First, Win the War

One year after Pearl Harbor Day, Americans were launching battleships, writes Mike Antonucci of Education Intelligence Agency, responding to the National Education Association's Sept. 11 lesson plans and plans for candlelight vigils, bell ringing, free long-distance phone calls (huh?), etc.

Annual formal memorials came after the war was over...How should we honor the victims of September 11 and their families? By locating all those who support, direct and harbor terrorists, and destroying them. When they are utterly defeated, then we can put up the shrines, develop lesson plans and argue endlessly over what really happened.

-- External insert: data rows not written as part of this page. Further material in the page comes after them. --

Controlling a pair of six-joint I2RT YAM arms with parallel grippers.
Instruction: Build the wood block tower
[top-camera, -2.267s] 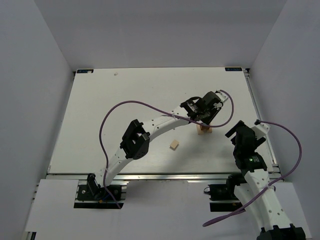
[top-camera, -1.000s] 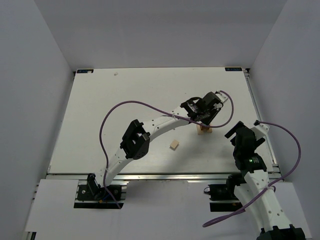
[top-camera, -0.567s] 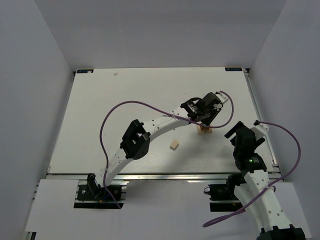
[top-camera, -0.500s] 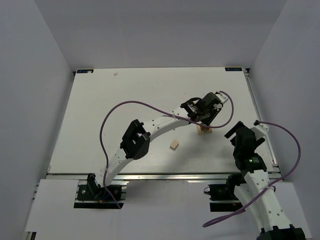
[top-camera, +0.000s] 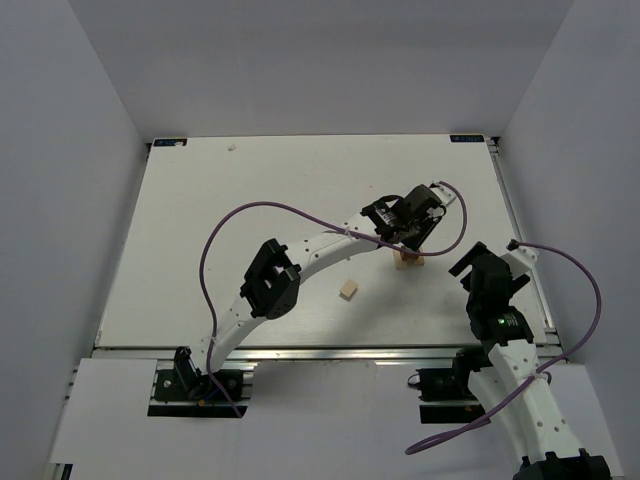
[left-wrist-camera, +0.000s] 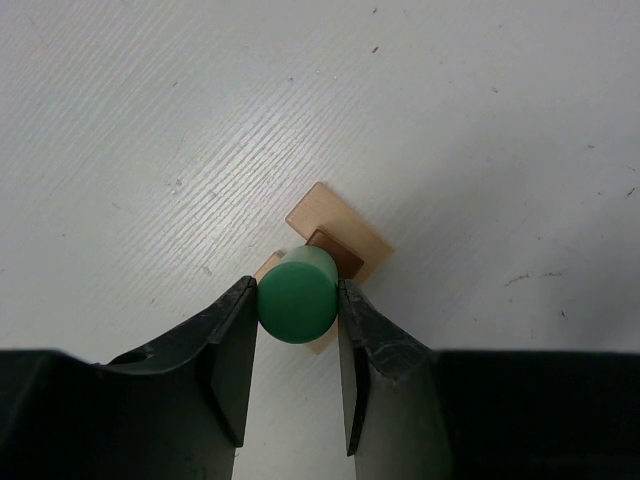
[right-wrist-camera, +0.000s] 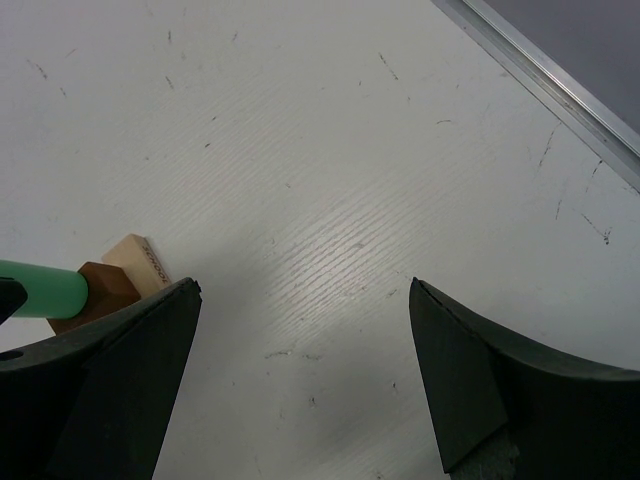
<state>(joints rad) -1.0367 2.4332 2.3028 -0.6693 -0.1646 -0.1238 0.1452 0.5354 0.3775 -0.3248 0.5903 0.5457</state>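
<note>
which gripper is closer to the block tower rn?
Left. The left gripper is directly over the wood block tower, shut on the green cylinder at its top. The right gripper is open and off to the side, clear of the tower.

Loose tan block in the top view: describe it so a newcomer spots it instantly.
On the white table, find the left pincer right of centre, shut on a green piece over the small stack. The loose tan block lies left of that stack and nearer the arm bases. It is the only block lying apart, touching neither stack nor pincer.
</note>
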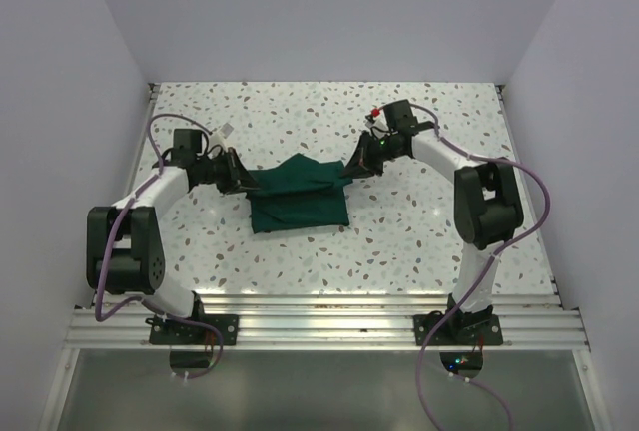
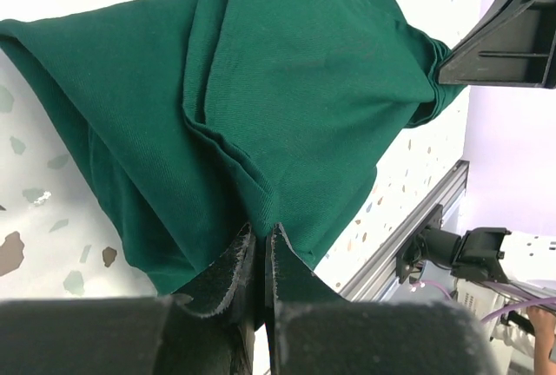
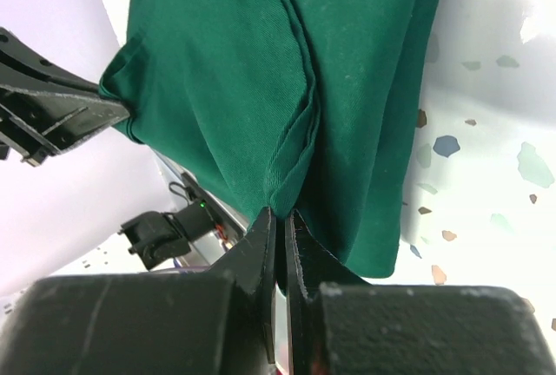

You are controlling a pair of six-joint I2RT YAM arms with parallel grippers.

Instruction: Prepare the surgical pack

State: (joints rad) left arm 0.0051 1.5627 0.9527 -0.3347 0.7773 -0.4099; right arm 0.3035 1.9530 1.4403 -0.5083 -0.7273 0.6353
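Green drape (image 1: 300, 202), judged soft and limp, is pinched at left and right folded corners by left gripper (image 2: 263, 252) and right gripper (image 3: 281, 234).

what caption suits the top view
Left fingers and right fingers pinch opposite ends of the green drape on the table.

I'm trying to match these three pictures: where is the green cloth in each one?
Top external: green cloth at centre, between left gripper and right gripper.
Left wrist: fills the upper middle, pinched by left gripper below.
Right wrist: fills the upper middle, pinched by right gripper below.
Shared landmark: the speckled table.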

Antonucci notes that the academic who wrote the don't-blame-anyone material for the NEA is listed as an expert in biological rhythms, hypnosis, sports psychology and youth baseball. Today, Little League. Tomorrow, the world.

Cultural Suicide

Mark Steyn thinks we're losing the war against multiculturalist self-hatred. He writes:

I don’t think the teachers’ union are ‘Hate America’ types. Very few Americans are. But, rather, they’re in thrall to something far craftier than straightforward anti-Americanism -- a kind of enervating cult of tolerance in which you demonstrate your sensitivity to other cultures by being almost totally insensitive to your own.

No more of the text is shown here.